(Exercise)
Transcribe the listing that follows in full, exactly, and drop its images.

──────────────────────────────

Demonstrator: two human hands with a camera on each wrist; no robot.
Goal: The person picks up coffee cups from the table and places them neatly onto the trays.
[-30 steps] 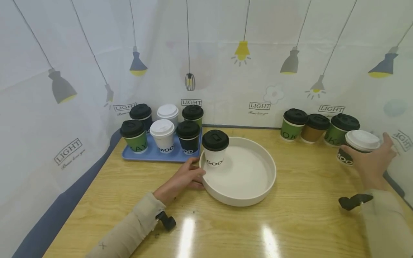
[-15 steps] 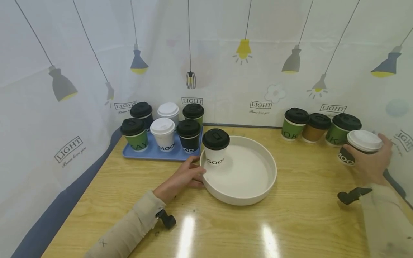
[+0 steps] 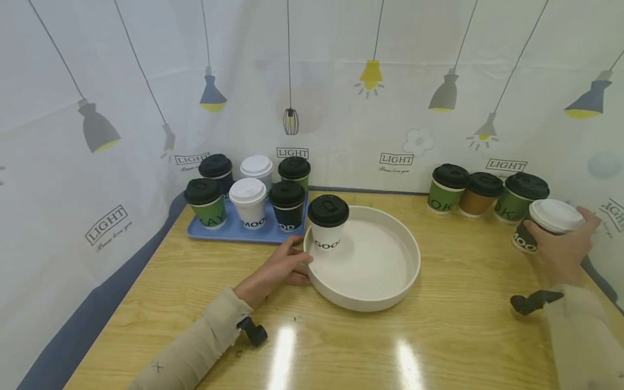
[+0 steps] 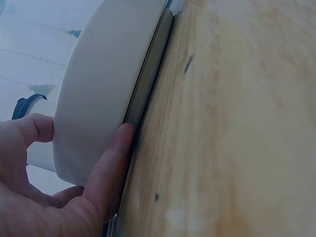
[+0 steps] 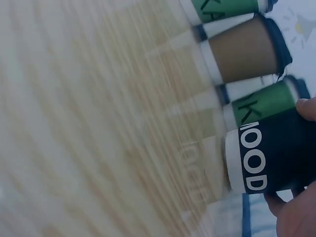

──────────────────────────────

(Worked solution)
Demonstrator: two human hands with a camera on each wrist; no robot.
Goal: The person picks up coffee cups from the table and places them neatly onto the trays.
[-30 steps] 
[-15 steps] 
[+0 steps] 
[+0 steps] 
[+0 steps] 

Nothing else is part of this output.